Figure 1: Chest computed tomography revealed a boundary clear cystic lesion in the left diaphragm.

Figure 2: Pathological examination revealed lined cystic lesions with pilus columnar epithelium or cuboid epithelium (A: ×40 and B: ×100). These epithelial cells were positive for thyroid transcription factor-1 (TTF-1) on immunohistological staining (C).

Bronchogenic cysts, which are congenital cysts that develop due to abnormal germination in early gestation, frequently occur in the mediastinum. They develop from abnormal buds pinched off the primitive tracheal anlage or the bronchial tree after the third week of embryonic life [1,2]. If the abnormal buds are pinched off and subsequently migrate before fusion of the diaphragm components at the end of the sixth week of embryonic life, the cysts may also be found in the subdiaphragmatic region [1]. Mubang et al. reported that intradiaphragmatic bronchogenic cyst tended to be more common in females and to be present on the left side [3]. Saper et al. reported that mediastinal bronchogenic cysts were frequently found in men [4]. Intradiaphragmatic bronchogenic cyst is extremely rare, and the present case indicates that bronchogenic cysts can develop in the diaphragm. In addition, intradiaphragmatic bronchogenic cyst should be included as a differential diagnosis of unusual masses in the diaphragm.

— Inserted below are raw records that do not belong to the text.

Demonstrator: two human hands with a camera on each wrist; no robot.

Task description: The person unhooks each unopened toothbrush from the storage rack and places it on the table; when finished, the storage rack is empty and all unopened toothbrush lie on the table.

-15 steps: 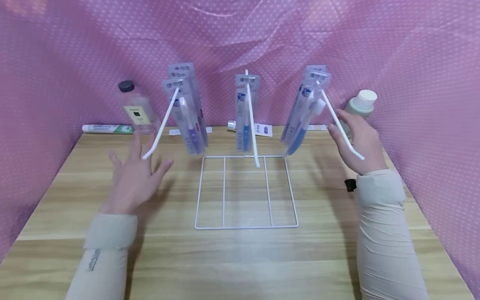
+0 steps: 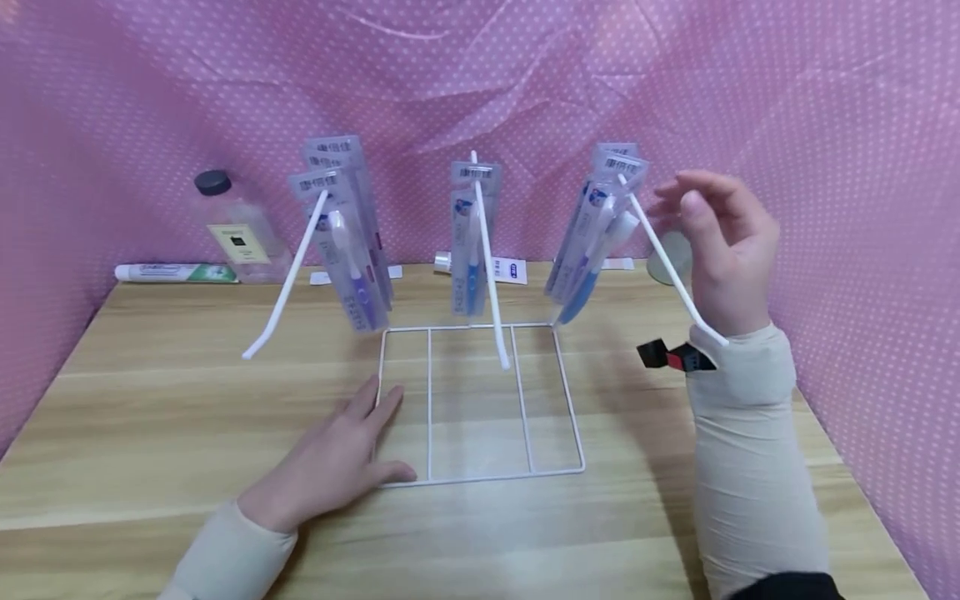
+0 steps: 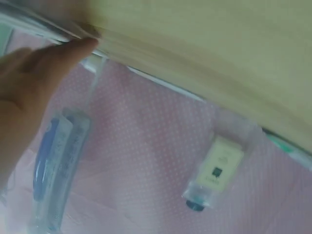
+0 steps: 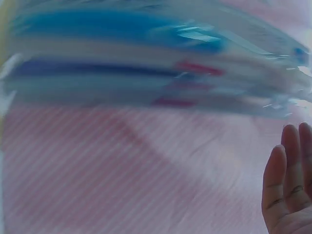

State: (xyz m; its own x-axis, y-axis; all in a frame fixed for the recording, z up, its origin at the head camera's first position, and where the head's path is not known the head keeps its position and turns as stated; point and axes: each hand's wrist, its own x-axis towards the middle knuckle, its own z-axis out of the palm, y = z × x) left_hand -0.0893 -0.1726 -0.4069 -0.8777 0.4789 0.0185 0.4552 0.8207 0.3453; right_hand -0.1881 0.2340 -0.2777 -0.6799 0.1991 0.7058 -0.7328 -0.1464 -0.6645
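Note:
A white wire rack stands on the wooden table, its three prongs hung with packaged toothbrushes. My left hand lies low at the left side of the rack's base, fingers extended and thumb over the front left corner. Raised beside the right prong is my right hand, its fingers loosely bent and nothing held. Just left of it hang the right toothbrush packs; in the right wrist view the fingers appear below those packs. Purple-handled toothbrush packs hang on the left prong, a blue-handled pack on the middle one.
Along the back stand a pink bottle with a black cap and a pale green bottle partly behind my right hand. A toothpaste tube lies at back left, another tube behind the rack. Pink dotted cloth encloses the table.
My left hand has come down and right, from near the left prong's tip to the rack's base. The right hand has lifted and turned, away from the green bottle. The head view has shifted slightly.

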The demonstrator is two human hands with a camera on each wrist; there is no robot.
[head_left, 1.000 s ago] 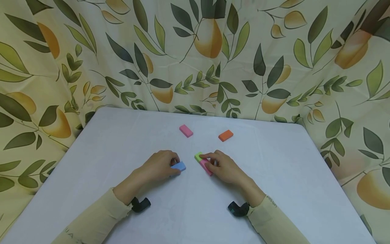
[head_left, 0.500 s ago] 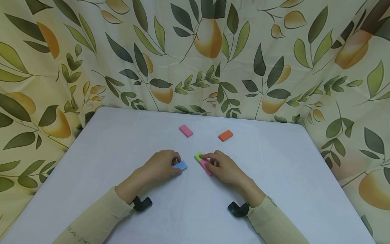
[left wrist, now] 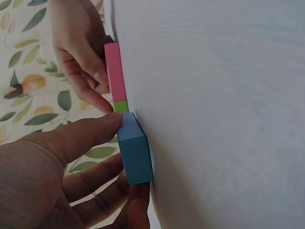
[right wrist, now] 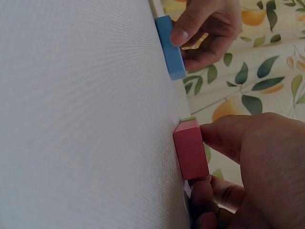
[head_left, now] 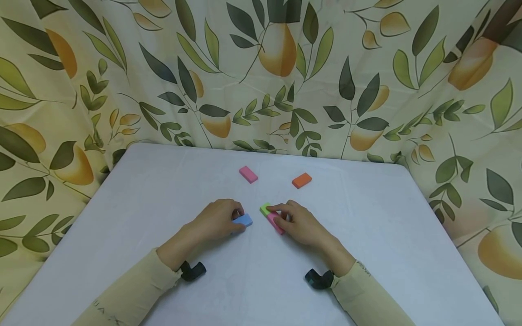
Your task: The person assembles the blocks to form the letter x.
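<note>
Your left hand pinches the blue block on the table | your right hand pinches the pink block, green block touching its far end | blue lies just left of the pair, long axis crosswise

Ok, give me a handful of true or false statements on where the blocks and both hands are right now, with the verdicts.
1. The left hand pinches the small blue rectangular block. True.
2. The right hand has lifted the pink rectangular block near it off the white table. False: that block lies flat on the table under the grip.
3. A small green block sits end to end with that pink block. True.
4. The orange rectangular block is stacked on the far pink block. False: both lie apart on the table, untouched.
5. The blue block touches the green block. False: the head view shows a gap.
</note>
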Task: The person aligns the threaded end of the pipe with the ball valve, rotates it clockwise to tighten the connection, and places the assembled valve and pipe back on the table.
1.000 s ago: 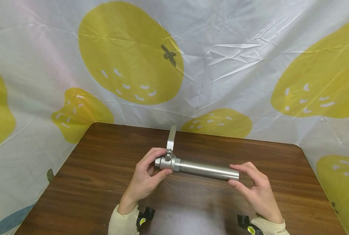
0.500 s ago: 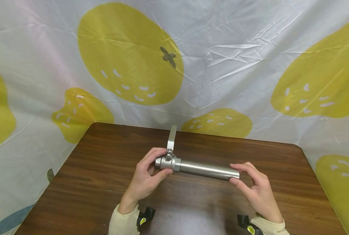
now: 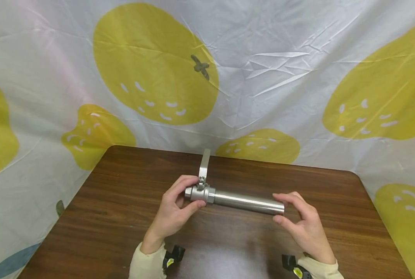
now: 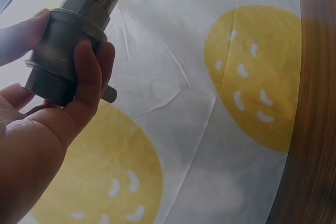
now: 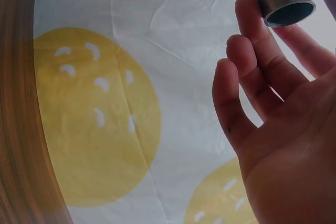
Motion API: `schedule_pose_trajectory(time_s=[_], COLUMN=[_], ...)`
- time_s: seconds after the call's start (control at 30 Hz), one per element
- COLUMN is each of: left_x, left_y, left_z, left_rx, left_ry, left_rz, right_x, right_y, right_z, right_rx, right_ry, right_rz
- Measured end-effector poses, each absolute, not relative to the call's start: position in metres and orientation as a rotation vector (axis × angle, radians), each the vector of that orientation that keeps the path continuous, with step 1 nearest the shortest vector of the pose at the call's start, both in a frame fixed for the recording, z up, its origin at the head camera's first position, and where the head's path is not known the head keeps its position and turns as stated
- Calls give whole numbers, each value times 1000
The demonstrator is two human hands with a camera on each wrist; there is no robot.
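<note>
1. Barely anything has moved since the earlier frames: your right hand only shifted its fingertips on the pipe end.
2. Your left hand grips the valve, both held above the desk between your hands.

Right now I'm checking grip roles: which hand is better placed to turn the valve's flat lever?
Probably the right hand: it only pinches the steel pipe's open end, while the left hand grips the metal valve body, steadying it beneath the lever.
</note>
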State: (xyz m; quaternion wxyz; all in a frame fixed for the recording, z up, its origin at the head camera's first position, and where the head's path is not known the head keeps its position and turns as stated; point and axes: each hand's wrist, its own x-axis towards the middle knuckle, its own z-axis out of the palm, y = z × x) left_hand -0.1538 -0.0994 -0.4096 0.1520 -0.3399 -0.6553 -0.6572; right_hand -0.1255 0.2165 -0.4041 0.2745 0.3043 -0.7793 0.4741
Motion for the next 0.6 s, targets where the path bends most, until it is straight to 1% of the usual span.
schedule_pose_trajectory(time_s=[0.13,0.4,0.6], left_x=[-154,-154,-153], left_y=[-100,-100,-100], left_z=[-410,-411,-411], left_rx=[-963,-959,-961], left_ry=[-1883,-1872,-1867], left_rz=[-1887,-1891,-1892], right_x=[-125,-127,-129], right_y=[215,221,218], right_z=[-403,-414,-410], right_rx=[828,801,833], right_ry=[-2092,-2118,-2073], right_rz=[1258,1245,1234])
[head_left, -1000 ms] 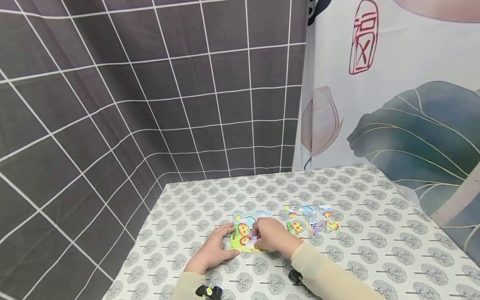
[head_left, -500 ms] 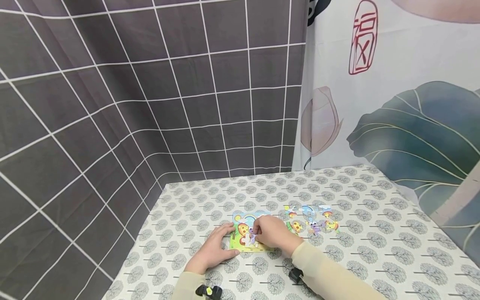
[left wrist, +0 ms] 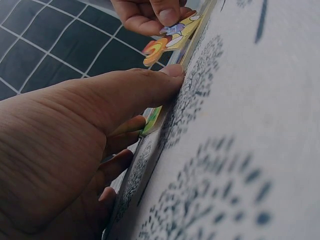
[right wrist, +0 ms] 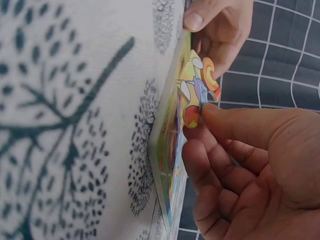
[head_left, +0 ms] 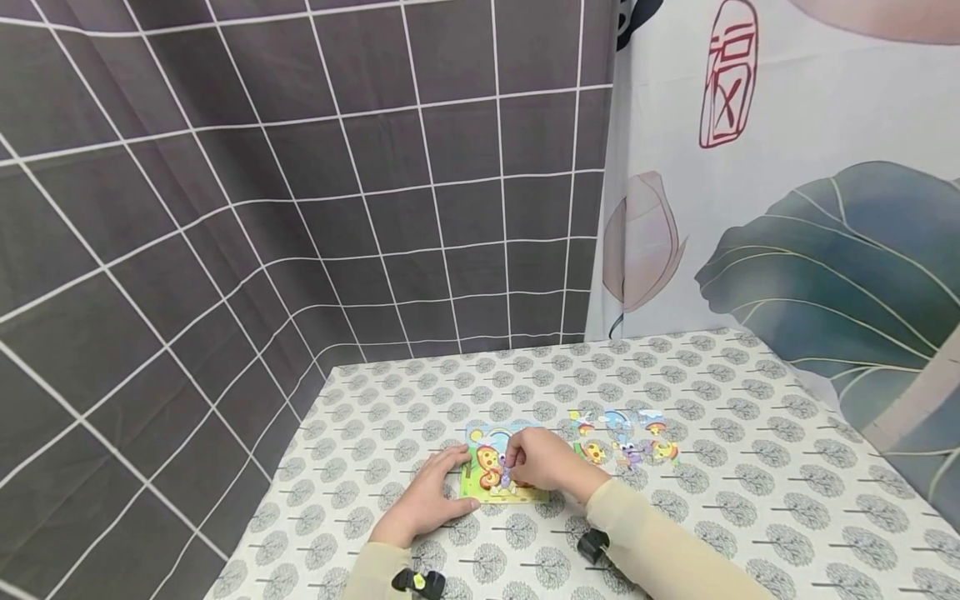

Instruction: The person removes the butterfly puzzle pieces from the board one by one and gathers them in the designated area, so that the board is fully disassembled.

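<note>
A colourful cartoon puzzle board [head_left: 483,483] lies flat on the patterned tablecloth. My left hand [head_left: 435,487] rests on the cloth with straight fingers, and its thumb [left wrist: 170,72] presses against the board's left edge [left wrist: 152,117]. My right hand [head_left: 517,467] hovers over the board and pinches a small puzzle piece [head_left: 505,477] between thumb and forefinger. In the right wrist view the piece [right wrist: 197,90] is tilted up off the board [right wrist: 167,170], showing orange, purple and white print. In the left wrist view the same piece [left wrist: 167,37] hangs below my right fingertips [left wrist: 167,15].
Several loose puzzle pieces [head_left: 622,442] lie joined in a patch just right of the board. The table [head_left: 750,500] is covered by a tree-print cloth. A dark grid curtain [head_left: 225,208] closes the left and back; a leaf-print curtain [head_left: 810,250] hangs at the right.
My right hand has shifted slightly back over the board with the piece, tipping it up. The left hand and the board have stayed put.
</note>
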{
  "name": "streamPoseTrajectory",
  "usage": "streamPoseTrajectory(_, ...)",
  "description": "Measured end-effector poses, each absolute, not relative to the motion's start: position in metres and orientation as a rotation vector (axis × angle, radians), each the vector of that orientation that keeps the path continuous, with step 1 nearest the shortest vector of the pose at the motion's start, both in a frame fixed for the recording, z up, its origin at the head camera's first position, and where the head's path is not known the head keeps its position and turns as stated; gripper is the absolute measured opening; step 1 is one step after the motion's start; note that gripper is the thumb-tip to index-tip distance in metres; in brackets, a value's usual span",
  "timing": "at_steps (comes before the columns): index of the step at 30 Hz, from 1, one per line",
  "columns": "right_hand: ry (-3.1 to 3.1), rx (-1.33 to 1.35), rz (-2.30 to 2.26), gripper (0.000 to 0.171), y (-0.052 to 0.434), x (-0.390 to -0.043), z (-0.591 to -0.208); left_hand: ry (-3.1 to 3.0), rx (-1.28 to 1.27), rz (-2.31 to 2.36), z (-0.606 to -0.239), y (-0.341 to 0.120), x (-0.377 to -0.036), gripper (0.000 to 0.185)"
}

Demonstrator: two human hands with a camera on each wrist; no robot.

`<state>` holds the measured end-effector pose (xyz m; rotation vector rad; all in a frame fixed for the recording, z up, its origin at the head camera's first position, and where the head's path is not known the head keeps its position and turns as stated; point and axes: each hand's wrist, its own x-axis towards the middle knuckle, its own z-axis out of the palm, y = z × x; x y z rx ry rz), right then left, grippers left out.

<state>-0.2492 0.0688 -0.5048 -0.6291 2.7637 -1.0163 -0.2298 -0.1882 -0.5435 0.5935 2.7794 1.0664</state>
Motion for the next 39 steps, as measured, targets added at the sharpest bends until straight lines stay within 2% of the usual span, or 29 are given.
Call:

Many symptoms have been reported for bronchogenic cyst, with pain as the most common presenting symptom in patients [5]. Other symptoms include fever (due to infection), cough, and dyspnea [3,4,6]. However, our patient did not have symptoms and the lesion was discovered incidentally. Mubang et al. reported that 14% (4/21) of patients with intradiaphragmatic bronchogenic cysts were asymptomatic [4].

Imaging studies have an increasingly important role in the diagnosis of intradiaphragmatic bronchogenic cysts. Consistent with the characteristics of mediastinal bronchogenic cysts, CT and MRI indicated homogenous soft tissue and hypoenhancing masses [3]. The fluid in these cysts has an average CT density of 30-100 Hounsfield units [1,4,6]. However, the clinical and radiological findings of intradiaphragmatic bronchogenic cyst are confusing because of its rarity. Furthermore, surgical resection and pathological examination remain necessary for accurate diagnosis of intradiaphragmatic bronchogenic cyst [7]. The pathological hallmarks of bronchogenic cysts are the presence of ciliated pseudostratified columnar epithelium, cartilage, and smooth muscle within the cyst wall [3]. Malignancy has been reported to arise from bronchogenic cysts [3,7,8], so surgical resection is recommended for all suspected bronchogenic cysts in operable candidates.